▶ **TRY IT**
Within the material below, find each line bearing the word "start" and present it.

▶ **INFORMATION SUPPLIED**
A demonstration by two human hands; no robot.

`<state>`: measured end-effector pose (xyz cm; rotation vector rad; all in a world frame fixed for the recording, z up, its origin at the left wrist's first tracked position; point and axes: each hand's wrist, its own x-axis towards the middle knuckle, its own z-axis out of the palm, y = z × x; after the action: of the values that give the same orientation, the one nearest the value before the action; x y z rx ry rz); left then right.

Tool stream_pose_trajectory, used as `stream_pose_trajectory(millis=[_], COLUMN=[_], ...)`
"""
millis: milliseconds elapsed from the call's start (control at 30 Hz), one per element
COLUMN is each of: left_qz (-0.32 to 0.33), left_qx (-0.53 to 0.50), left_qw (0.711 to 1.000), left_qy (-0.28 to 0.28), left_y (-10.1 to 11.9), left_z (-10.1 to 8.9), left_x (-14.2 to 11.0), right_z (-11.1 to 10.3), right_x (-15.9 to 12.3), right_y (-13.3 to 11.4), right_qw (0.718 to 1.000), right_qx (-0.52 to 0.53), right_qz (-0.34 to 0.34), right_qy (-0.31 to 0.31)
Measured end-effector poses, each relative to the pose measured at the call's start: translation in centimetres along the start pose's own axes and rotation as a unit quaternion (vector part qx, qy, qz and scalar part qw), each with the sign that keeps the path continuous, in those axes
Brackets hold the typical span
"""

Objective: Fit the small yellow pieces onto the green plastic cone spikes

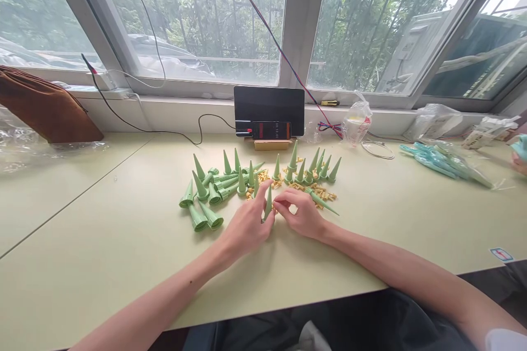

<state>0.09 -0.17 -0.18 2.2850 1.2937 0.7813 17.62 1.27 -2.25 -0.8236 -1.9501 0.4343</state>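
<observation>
Green cone (268, 204) stands nearly upright between the thumb and fingers of your left hand (248, 223), just above the surface (123, 247) or on it. Your right hand (302, 214) has its fingertips drawn narrow beside the cone; whether they pinch anything cannot be told. Yellow pieces (327, 196) lie scattered beyond your right hand, among more upright cones (309, 167).

A lit phone (270, 130) stands before a tablet (269, 103).
</observation>
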Motion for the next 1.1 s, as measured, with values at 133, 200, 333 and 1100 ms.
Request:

▶ **TASK RESPONSE**
millis: milliseconds elapsed from the call's start (control at 30 Hz), one per element
Measured end-effector poses, each relative to the pose measured at the call's start: translation in centimetres along the start pose's own axes and rotation as a unit quaternion (vector part qx, qy, qz and scalar part qw), each with the sign that keeps the path continuous, in those axes

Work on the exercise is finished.